BookRags.com Literature Guides Literature
Guides
Criticism & Essays Criticism &
Essays
Questions & Answers Questions &
Answers
Lesson Plans Lesson
Plans
My Bibliography Periodic Table U.S. Presidents Shakespeare Sonnet Shake-Up
Research Anything:        
History | Encyclopedias | Films | News | Create a Bibliography | More... Login | Register | Help

C trigraph

Print-Friendly
About 2 pages (605 words)

Bookmark and Share Know this topic well? Help others and get FREE products!

In the C family of programming languages, a trigraph is a sequence of three characters, the first two of which are both question marks, that represents a single character. The reason for their existence is that the basic character set of C (a subset of the ASCII character set) includes nine characters which lie outside the ISO 646 invariant character set. This can pose a problem for writing source code if the keyboard being used does not support any of these nine characters. The ANSI C committee invented trigraphs as a way of entering source code using keyboards that supported any version of the ISO 646 character set. Non-ASCII ISO 646 character sets are not much used today, but trigraphs remain in the C99 standard[1]. Trigraphs may also be useful with some EBCDIC code pages that lack characters such as { and }. Trigraphs are not commonly encountered outside compiler test suites.

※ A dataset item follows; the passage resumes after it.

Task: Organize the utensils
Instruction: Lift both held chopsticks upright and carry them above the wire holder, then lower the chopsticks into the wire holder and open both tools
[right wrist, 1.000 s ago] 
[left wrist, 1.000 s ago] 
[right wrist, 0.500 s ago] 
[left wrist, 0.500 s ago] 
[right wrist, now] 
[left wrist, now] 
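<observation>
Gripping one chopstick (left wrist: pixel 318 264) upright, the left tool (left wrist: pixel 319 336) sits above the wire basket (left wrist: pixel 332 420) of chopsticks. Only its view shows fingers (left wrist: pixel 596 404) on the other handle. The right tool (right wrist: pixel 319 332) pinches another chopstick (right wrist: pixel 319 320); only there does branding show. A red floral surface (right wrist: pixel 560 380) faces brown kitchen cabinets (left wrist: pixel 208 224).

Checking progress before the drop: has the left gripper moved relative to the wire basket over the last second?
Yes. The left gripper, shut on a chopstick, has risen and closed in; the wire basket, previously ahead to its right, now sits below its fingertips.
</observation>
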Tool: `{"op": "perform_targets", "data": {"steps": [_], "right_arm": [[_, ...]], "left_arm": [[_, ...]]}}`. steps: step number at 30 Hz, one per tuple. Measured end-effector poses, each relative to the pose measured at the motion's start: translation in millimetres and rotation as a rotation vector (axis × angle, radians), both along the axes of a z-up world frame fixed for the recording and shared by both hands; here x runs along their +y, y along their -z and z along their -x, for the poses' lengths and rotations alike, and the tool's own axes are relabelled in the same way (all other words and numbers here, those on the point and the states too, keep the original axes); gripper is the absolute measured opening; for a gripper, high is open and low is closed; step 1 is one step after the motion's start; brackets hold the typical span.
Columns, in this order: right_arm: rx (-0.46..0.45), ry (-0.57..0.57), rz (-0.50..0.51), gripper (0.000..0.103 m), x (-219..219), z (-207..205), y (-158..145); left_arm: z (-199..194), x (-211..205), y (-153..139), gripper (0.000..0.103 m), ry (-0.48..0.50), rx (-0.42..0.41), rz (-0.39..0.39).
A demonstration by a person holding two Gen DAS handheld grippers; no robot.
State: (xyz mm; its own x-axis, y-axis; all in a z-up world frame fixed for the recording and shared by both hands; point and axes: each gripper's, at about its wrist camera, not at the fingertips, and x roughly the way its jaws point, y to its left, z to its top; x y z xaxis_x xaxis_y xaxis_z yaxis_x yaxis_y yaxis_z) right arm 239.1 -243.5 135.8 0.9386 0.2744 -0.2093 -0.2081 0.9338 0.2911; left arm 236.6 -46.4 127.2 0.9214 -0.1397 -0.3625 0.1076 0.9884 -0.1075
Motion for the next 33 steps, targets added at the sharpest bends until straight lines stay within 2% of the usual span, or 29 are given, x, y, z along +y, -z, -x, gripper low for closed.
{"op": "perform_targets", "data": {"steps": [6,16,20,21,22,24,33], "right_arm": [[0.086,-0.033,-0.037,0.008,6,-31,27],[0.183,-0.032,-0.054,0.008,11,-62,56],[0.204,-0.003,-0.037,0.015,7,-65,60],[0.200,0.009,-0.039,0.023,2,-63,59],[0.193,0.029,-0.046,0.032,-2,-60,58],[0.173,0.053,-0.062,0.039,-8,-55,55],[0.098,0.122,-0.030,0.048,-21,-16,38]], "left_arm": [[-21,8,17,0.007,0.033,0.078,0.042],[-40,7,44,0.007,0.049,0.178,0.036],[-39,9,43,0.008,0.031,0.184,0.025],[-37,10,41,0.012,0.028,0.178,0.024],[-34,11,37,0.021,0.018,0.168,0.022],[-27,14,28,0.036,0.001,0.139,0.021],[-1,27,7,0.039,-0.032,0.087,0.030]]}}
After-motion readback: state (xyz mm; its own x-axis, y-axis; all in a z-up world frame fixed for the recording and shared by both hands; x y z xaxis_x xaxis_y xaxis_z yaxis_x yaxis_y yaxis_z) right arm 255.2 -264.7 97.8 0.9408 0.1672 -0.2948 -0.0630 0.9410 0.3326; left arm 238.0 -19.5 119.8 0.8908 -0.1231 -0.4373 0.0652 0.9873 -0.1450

Some compilers either have an option to turn recognition of trigraphs off, or disable trigraphs by default and require an option to turn them on. Some can issue warnings when they encounter trigraphs in source files. Borland supplied a separate program, the trigraph preprocessor, to be used only when trigraph processing is desired.

Contents

Trigraph sequences

The C preprocessor replaces all occurrences of the following nine trigraph sequences by their single-character equivalents before any other processing.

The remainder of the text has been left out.